> WHAT THE TASK REQUIRES
Produce word for word the lines of the data below running from the one that has "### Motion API" to the one that has "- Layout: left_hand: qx", inclusive, and no others.

[Data entries]
************

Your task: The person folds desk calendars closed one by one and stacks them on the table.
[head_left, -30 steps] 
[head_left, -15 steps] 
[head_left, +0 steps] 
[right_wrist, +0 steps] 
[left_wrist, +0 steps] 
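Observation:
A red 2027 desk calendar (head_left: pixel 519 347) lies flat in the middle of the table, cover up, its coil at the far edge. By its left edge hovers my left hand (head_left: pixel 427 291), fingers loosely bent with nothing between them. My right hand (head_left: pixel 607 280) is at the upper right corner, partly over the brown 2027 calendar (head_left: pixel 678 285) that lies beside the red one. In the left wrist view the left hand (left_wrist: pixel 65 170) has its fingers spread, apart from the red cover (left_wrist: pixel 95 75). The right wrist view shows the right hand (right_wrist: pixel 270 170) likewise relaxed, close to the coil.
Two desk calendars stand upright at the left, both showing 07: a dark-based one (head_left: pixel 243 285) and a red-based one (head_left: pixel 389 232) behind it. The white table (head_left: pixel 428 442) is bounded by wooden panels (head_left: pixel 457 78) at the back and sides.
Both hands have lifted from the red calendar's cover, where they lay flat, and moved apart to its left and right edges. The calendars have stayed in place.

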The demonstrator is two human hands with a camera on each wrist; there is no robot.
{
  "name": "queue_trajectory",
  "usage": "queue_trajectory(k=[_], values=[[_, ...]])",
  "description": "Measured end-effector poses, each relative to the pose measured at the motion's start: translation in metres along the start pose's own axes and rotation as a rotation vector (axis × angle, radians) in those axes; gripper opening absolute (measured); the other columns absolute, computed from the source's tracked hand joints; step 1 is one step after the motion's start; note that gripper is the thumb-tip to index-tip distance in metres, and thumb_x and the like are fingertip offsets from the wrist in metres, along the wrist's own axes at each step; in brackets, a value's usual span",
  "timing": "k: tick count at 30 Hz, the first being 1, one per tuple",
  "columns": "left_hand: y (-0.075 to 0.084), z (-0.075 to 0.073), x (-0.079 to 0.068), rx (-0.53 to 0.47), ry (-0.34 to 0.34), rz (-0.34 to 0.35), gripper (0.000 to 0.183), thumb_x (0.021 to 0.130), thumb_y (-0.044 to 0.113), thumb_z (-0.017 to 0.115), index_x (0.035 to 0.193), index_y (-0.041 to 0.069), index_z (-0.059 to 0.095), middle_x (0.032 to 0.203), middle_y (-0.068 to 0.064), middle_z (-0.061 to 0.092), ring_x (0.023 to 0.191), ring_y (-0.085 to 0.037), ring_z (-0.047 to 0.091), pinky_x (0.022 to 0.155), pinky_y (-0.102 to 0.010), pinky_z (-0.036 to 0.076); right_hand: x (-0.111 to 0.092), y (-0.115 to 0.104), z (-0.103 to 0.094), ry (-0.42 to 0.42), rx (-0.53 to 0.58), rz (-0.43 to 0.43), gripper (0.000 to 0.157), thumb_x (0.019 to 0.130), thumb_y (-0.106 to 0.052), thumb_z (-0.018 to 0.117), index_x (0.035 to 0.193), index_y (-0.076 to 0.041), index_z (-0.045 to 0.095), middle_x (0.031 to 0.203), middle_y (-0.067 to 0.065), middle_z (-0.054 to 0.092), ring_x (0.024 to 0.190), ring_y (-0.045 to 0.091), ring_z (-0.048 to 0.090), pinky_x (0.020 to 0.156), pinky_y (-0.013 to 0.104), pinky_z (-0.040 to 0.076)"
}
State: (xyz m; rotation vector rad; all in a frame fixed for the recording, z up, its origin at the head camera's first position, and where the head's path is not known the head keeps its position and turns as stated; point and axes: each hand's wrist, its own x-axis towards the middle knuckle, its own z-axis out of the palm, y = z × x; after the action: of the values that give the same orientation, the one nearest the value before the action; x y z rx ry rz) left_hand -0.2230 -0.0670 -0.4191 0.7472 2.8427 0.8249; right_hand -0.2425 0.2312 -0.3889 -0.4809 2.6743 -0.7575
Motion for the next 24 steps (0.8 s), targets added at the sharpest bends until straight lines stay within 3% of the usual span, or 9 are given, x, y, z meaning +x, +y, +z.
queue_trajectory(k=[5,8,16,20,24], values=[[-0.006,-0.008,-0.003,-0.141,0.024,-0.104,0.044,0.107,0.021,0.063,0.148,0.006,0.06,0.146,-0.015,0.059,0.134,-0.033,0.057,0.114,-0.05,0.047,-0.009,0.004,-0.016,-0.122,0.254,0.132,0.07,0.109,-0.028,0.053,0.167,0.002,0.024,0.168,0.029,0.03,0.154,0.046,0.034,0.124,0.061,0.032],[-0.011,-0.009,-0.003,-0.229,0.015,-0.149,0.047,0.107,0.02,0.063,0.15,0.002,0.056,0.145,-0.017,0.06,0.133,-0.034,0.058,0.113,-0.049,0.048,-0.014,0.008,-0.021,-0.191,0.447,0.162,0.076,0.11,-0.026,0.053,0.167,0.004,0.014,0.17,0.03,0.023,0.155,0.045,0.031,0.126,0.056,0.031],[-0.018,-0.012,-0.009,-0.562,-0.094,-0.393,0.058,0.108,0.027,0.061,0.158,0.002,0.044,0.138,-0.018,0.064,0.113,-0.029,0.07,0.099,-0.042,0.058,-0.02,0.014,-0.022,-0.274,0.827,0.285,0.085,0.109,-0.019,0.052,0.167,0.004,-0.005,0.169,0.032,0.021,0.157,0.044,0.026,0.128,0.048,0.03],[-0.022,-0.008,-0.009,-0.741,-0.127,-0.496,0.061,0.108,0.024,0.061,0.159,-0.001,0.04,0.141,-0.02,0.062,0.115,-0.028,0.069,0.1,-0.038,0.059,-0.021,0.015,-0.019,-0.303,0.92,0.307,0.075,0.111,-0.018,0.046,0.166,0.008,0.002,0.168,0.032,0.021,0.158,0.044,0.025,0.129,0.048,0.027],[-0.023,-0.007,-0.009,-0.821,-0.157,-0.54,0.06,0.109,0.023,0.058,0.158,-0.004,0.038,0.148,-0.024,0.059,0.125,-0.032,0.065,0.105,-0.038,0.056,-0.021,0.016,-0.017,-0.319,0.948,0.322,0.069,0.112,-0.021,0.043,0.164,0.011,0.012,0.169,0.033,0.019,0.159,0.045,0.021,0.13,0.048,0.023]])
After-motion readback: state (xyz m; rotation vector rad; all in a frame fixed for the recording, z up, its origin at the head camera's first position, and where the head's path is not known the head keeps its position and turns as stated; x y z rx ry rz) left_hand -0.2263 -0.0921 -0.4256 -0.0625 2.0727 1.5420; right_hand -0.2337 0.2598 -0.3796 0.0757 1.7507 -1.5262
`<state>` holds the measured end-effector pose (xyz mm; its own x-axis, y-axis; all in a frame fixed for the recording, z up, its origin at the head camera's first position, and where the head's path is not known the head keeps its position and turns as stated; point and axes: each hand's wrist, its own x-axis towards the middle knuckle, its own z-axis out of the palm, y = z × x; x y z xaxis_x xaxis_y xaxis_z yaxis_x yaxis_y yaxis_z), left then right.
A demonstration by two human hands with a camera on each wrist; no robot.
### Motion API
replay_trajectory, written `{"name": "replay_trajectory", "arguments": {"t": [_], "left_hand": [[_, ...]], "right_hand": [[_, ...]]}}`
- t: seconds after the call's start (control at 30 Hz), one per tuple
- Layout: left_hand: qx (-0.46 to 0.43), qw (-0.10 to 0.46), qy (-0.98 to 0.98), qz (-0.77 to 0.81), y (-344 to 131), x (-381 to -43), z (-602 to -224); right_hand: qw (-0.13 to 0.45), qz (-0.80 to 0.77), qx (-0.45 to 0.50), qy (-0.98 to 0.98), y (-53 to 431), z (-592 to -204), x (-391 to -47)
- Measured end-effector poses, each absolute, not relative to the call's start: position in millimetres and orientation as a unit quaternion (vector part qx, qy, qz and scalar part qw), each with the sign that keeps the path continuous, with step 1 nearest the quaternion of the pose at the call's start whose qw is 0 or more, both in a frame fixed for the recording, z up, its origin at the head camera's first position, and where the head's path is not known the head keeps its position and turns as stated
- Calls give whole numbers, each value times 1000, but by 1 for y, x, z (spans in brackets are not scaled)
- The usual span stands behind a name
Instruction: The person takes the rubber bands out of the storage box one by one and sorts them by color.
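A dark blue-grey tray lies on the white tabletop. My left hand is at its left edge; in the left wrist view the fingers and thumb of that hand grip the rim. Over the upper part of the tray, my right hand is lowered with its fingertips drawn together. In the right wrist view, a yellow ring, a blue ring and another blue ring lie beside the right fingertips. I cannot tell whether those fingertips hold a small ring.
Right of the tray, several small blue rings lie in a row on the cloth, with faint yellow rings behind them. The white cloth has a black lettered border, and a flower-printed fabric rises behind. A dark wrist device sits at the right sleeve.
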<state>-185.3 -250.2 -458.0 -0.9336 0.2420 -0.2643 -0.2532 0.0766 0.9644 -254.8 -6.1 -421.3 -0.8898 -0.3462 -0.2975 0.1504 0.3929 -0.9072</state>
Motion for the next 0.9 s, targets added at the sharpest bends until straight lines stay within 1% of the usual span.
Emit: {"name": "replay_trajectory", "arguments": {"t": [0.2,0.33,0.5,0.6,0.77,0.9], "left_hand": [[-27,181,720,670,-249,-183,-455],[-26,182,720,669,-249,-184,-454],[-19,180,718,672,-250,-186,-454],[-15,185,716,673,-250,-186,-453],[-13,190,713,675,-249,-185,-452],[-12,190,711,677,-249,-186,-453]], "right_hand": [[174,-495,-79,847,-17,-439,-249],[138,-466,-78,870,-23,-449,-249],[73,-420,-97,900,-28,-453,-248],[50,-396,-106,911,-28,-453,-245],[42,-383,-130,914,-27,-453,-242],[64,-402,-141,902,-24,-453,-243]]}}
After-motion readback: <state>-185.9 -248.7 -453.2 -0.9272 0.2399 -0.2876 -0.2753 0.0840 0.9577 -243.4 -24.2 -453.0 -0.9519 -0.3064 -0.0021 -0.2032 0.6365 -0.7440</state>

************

> SOLVED PROBLEM
### Motion API
replay_trajectory, written `{"name": "replay_trajectory", "arguments": {"t": [_], "left_hand": [[_, ...]], "right_hand": [[_, ...]]}}`
- t: seconds after the call's start (control at 30 Hz), one per tuple
- Layout: left_hand: qx (-0.46 to 0.43), qw (-0.10 to 0.46), qy (-0.98 to 0.98), qz (-0.77 to 0.81), y (-344 to 131), x (-381 to -43), z (-602 to -224); right_hand: qw (-0.13 to 0.45), qz (-0.80 to 0.77), qx (-0.45 to 0.50), qy (-0.98 to 0.98), y (-53 to 431), z (-592 to -204), x (-391 to -47)

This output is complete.